Die "Rote Sonne"-Crew, die sich in München bereits mit den Partynächten Disko B, Gomma und Pastamusik einen Namen gemacht hat, und früher das "Ultraschall" bediente, hat es geschafft, dem ehemaligen "Fortuna", das hier zuvor im Keller residierte, mit einer veränderten Raumaufteilung und echtem Eichenholzparkett ein schönes, neues, buntes Gesicht zu geben.

Zur Freude aller Elektro-Begeisterten - und zur Unbill der Anwohner: "Wir haben zurzeit großen Ärger mit der Nachbarschaft, die aus sehr vielen Leuten besteht, die sich Rechtsanwälte leisten können", erzählt Dorothea Zenker. "Wir verstehen ja, dass es blöd ist, wenn man nicht schlafen kann - aber wir werden mit den anderen Clubs am Platz in einen Topf geworfen, dabei haben wir schon alles gemacht, um jegliche Lärmbelästigungen zu verhindern: Wir haben die Außenbar geschlossen und die Außen-Lautsprecher abmoniert. Außerdem sind wir im Keller. Wir kommen den Leuten wirklich entgegen."

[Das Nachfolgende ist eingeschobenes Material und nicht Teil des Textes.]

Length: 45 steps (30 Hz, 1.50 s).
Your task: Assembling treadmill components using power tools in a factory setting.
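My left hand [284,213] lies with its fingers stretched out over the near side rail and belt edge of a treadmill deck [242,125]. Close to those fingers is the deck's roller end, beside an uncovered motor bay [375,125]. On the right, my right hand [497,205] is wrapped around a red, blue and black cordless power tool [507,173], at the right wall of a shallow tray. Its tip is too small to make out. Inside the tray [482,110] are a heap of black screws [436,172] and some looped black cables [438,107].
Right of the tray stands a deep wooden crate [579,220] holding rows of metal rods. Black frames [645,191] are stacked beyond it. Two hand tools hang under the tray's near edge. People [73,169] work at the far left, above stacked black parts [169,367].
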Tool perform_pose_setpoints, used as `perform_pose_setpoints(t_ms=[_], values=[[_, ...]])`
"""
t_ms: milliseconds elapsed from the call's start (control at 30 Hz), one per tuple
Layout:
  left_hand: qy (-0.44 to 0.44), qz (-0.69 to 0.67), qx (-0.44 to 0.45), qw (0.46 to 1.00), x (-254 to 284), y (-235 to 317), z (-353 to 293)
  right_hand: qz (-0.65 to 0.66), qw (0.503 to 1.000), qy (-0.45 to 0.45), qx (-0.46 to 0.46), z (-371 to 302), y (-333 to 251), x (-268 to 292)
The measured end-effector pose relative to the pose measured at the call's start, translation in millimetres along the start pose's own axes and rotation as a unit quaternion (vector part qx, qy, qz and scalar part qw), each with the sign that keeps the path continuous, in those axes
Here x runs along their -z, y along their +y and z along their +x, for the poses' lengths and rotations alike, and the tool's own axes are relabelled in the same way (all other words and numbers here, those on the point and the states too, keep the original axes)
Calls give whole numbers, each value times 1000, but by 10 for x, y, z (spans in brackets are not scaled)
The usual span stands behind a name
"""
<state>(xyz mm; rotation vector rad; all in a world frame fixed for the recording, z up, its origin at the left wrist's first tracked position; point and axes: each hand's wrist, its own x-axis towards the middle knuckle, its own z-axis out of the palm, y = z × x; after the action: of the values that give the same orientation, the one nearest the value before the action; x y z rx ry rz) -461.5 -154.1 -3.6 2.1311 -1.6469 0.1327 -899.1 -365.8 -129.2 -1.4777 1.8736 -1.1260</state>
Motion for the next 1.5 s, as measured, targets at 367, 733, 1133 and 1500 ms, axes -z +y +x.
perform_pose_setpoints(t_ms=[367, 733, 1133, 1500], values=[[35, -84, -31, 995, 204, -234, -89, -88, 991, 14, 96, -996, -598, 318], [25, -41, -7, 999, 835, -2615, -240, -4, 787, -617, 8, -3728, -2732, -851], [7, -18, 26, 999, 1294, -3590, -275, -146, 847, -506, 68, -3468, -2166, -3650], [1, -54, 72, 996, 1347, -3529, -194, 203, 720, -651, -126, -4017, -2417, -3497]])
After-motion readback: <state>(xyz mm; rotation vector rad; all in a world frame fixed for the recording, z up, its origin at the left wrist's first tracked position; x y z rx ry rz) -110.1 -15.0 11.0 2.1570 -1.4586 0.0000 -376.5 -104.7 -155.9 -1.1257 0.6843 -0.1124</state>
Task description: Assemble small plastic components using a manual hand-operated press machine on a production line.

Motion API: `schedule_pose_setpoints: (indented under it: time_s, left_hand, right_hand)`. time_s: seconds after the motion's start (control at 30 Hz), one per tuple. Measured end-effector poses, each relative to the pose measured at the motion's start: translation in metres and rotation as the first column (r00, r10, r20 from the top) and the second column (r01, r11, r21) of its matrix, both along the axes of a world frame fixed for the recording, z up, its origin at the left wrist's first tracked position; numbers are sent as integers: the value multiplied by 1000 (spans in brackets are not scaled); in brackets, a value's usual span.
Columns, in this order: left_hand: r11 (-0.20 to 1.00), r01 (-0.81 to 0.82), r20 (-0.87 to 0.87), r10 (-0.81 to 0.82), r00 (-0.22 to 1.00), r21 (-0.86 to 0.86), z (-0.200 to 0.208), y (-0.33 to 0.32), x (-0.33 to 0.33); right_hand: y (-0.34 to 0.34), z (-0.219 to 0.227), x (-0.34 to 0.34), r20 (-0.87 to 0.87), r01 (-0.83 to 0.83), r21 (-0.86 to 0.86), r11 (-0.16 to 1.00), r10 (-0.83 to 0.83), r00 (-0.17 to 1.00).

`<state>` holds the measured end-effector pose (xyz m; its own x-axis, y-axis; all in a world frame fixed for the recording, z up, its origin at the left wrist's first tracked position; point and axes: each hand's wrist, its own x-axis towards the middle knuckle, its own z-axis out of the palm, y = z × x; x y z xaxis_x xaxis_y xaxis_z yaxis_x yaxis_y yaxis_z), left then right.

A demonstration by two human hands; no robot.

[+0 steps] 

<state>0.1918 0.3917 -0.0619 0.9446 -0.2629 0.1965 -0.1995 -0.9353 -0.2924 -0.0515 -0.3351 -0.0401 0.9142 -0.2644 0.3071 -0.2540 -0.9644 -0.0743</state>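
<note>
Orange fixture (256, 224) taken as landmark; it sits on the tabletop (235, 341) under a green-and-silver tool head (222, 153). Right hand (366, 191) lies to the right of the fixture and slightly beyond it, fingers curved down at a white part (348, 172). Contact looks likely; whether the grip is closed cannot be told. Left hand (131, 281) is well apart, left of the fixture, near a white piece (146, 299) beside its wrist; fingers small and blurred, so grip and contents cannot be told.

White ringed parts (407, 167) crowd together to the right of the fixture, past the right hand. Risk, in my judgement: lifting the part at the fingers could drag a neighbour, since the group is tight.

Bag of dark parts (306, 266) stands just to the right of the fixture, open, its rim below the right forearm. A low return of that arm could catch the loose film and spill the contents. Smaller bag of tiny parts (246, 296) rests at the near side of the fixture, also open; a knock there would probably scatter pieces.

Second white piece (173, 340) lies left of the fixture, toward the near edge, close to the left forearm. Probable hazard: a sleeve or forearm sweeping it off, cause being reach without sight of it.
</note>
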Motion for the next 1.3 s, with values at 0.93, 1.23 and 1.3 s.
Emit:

Die Abgrenzung gegenüber der neuen Partymeile setzt sich im Kleinen fort: Hier gibt es kein Becks (außer dem güldenen) und kein Augustiner. Mit kleinen Landbrauereien will man sich schon bei der Getränkeauswahl von der Konkurrenz abheben. Hier trinkt man "Tegernseer Hell" aus der kleinen 0,33-Flasche - und einen Hausdrink namens "Mizners", dessen Mischung nicht verraten werden soll, weil sie süchtig macht, aber nur 2,50 Euro kostet - genau wie die Cola, das soll erst mal ein vergleichbarer Club in München nachmachen.

Dementsprechend lässig ist die Stimmung in der "Sonne". Ausgelassen wird es aber eher selten. Das Publikum trinkt an der Bar, unterhält sich im Einvernehmen und schaukelt im Takt. Richtig gerockt wird höchstens, wenn der jeweilige Live-Act es schafft, die Gäste aus der Reserve zu locken. Trotzdem lohnt sich ein Besuch in der "Roten Sonne" immer dann, wenn man Lust auf Konzerte oder exquisiten Electro hat und eine Auszeit vom typischen Münchner Partyvolk braucht. Letzterem läuft man sowieso spätestens auf dem Nachhauseweg in die offenen Arme.